As fantastic as the events are in the story, the purpose of a fairy tale is not simply to indulge in fantasies. A fairy tale is a demonstration of the cosmic order, of the victory of good over evil, presented as an adventure, a series of fabulous events that entice the mind. The world of the fairy tale is one of the first steps we take in integrating the internal order of our being with the order of the world.
As we grow older, we come to realize that the ideal world of the fairy tale is not a very good model for the world. We construct a better model through observation, through reading, through science, through analysis. Though the world we construct is mind-boggling in its proportions in terms of billions of light years, the vast proportions of the universe leave our hearts cold because the dimensions of space are a calculation, a piling on of zeros measuring the extension of the abstract units of atom, electron and quark.
The world as conceived of by science is not a place where the human spirit can live. If the spirit is to grow it needs a world where it has a place, a place that invites participation. Such a place already exists within us. It is the world of our ideals, and we connect to that world through our imagination.
Although we define our ideals through our beliefs, beliefs can only point to the ideal. They cannot capture it. The ideal draws us from who we are now to what we might become.
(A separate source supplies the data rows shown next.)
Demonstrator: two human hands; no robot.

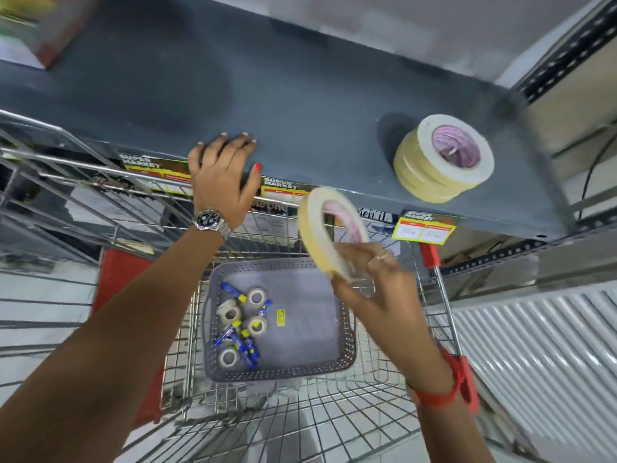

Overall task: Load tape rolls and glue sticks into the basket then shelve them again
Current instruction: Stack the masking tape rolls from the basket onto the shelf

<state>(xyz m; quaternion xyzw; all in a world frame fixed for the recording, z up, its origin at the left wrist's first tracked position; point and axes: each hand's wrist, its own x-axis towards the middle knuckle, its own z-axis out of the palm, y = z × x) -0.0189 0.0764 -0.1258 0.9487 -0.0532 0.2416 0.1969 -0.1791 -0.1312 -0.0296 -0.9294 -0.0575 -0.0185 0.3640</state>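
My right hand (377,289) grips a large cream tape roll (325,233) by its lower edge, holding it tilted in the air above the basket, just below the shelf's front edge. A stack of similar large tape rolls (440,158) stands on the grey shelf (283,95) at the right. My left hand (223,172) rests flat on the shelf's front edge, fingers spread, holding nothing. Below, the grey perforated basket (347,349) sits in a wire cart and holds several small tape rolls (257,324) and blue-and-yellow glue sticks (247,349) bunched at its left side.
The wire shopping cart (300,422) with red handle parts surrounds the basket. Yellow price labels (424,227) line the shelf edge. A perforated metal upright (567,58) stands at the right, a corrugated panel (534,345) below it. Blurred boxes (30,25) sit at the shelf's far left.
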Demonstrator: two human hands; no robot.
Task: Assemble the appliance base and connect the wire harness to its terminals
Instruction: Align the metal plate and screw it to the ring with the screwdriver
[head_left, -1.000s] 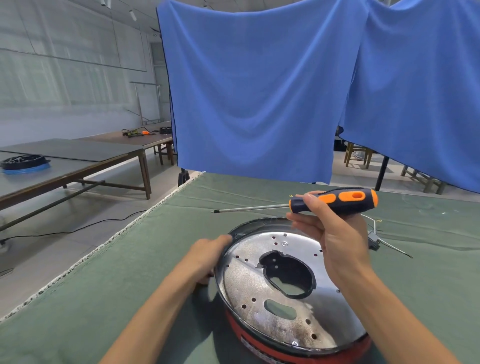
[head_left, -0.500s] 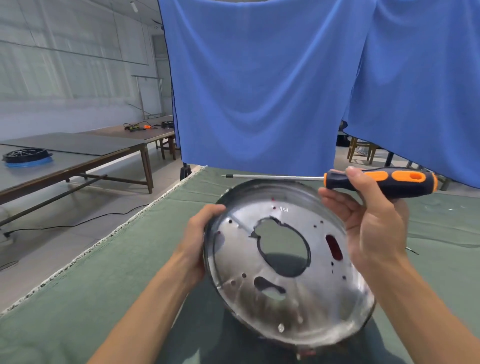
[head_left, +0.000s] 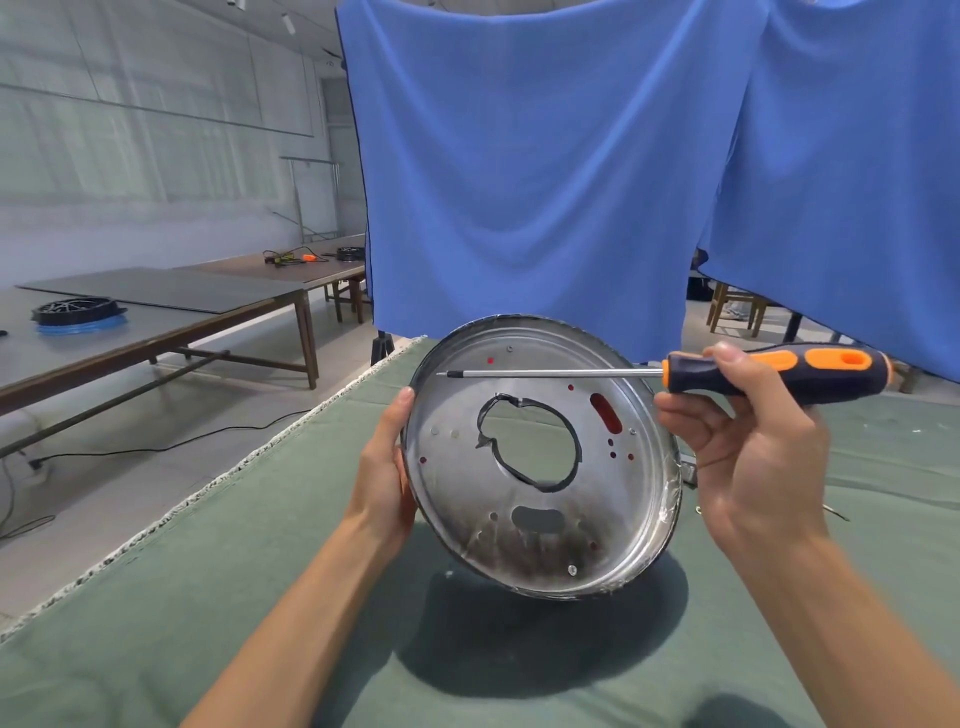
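Left hand (head_left: 387, 467) grips the tilted metal plate (head_left: 540, 457) by its rim, above the surface (head_left: 260, 597). Right hand (head_left: 748, 436), closed on the screwdriver (head_left: 779, 370), possibly steadies the opposite rim. Align holes before lowering.

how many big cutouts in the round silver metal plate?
3 in the round silver metal plate: large central opening, red-backed slot at right, oblong slot lower down. Small screw holes excluded.

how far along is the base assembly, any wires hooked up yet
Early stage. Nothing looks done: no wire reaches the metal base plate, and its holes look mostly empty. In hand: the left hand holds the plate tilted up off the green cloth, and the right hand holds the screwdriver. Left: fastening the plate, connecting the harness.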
The ideal awakens a passion that waters the desert of our imagination transforming it into a garden manifesting the hidden seeds of possibility.
Because we connect to the ideal through our imagination, it might seem that the ideal, though attractive, is a figment of our imagination as opposed to the world which is real. The fact is we also connect to the world through our imagination. When we look at a tree, we see the tree because it resonates in our imagination. Because the tree makes an imprint on our imagination we can conjure up the image of the tree in our mind. Without the imagination our perceptions of the world could have no impact on the mind and we would not be able to connect to the world. The difference between the ideal and the tree is that we can connect to the ideal directly, whereas our experience of the tree is mediated by our senses.
The ideal is already present within you. We cannot see it because our minds are cluttered by the spectacle of all the things we know. Let go of what you know and who knows what might happen. Just imagine.